**What is being asked:** All of the data, from the first line to the last, should be reproduced without alteration.

===

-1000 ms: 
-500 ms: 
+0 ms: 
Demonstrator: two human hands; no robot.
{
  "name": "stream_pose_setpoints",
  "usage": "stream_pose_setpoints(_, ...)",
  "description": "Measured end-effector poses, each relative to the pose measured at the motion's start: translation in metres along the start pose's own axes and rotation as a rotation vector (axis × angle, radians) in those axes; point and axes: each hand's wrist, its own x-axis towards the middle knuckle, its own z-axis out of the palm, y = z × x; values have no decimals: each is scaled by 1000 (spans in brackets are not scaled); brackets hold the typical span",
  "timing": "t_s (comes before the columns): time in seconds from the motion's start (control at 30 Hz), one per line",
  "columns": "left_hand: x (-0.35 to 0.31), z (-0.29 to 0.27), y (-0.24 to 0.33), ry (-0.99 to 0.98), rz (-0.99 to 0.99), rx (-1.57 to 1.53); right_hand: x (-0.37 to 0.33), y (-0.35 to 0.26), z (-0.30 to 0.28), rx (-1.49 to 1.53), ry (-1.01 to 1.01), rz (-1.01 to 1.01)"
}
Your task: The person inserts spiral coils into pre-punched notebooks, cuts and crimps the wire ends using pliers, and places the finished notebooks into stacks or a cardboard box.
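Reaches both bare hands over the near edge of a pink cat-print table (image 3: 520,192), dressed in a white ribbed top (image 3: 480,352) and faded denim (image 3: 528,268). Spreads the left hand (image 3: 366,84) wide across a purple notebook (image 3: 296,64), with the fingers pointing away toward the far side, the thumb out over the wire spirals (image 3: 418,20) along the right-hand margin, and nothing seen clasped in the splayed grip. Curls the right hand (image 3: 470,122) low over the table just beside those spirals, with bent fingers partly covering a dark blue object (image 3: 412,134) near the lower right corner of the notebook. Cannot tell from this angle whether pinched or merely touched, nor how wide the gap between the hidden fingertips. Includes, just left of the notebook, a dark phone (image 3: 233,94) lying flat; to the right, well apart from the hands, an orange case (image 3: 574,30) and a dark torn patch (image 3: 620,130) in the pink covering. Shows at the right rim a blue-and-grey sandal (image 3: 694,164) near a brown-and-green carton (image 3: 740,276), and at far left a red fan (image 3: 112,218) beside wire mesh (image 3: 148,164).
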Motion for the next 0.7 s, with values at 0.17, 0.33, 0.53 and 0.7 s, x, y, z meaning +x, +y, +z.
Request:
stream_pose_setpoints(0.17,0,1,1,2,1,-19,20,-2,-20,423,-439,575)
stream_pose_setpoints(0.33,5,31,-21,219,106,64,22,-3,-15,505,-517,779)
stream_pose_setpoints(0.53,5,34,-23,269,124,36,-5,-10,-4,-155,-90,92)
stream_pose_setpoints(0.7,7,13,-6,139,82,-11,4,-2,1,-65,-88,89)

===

**Written response:**
-1000 ms: 
-500 ms: 
+0 ms: 
Demonstrator: two human hands; no robot.
{
  "name": "stream_pose_setpoints",
  "usage": "stream_pose_setpoints(_, ...)",
  "description": "Measured end-effector poses, each relative to the pose measured at the motion's start: translation in metres along the start pose's own axes and rotation as a rotation vector (axis × angle, radians) in those axes; point and axes: each hand's wrist, its own x-axis towards the middle knuckle, its own z-axis out of the palm, y = z × x; values have no decimals: each is scaled by 1000 (spans in brackets are not scaled); brackets hold the typical span",
  "timing": "t_s (comes before the columns): time in seconds from the motion's start (control at 30 Hz), one per line",
  "columns": "left_hand: x (-0.35 to 0.31), z (-0.29 to 0.27), y (-0.24 to 0.33), ry (-0.99 to 0.98), rz (-0.99 to 0.99), rx (-1.57 to 1.53); right_hand: x (-0.37 to 0.33), y (-0.35 to 0.26), z (-0.30 to 0.28), rx (-1.49 to 1.53), ry (-1.01 to 1.01), rz (-1.01 to 1.01)"
}
Your task: The person inserts spiral coils into pre-punched notebooks, cuts and crimps the wire ends using pliers, and places the finished notebooks into stacks or a cardboard box.
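Reaches both bare hands over the near edge of a pink cat-print table (image 3: 520,192), dressed in a white ribbed top (image 3: 480,352) and faded denim (image 3: 528,268). Spreads the left hand (image 3: 366,84) wide across a purple notebook (image 3: 296,64), with the fingers pointing away toward the far side, the thumb out over the wire spirals (image 3: 418,20) along the right-hand margin, and nothing seen clasped in the splayed grip. Curls the right hand (image 3: 470,122) low over the table just beside those spirals, with bent fingers partly covering a dark blue object (image 3: 412,134) near the lower right corner of the notebook. Cannot tell from this angle whether pinched or merely touched, nor how wide the gap between the hidden fingertips. Includes, just left of the notebook, a dark phone (image 3: 233,94) lying flat; to the right, well apart from the hands, an orange case (image 3: 574,30) and a dark torn patch (image 3: 620,130) in the pink covering. Shows at the right rim a blue-and-grey sandal (image 3: 694,164) near a brown-and-green carton (image 3: 740,276), and at far left a red fan (image 3: 112,218) beside wire mesh (image 3: 148,164).
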Motion for the next 0.7 s, with values at 0.17, 0.33, 0.53 and 0.7 s, x, y, z meaning +x, +y, +z.
Request:
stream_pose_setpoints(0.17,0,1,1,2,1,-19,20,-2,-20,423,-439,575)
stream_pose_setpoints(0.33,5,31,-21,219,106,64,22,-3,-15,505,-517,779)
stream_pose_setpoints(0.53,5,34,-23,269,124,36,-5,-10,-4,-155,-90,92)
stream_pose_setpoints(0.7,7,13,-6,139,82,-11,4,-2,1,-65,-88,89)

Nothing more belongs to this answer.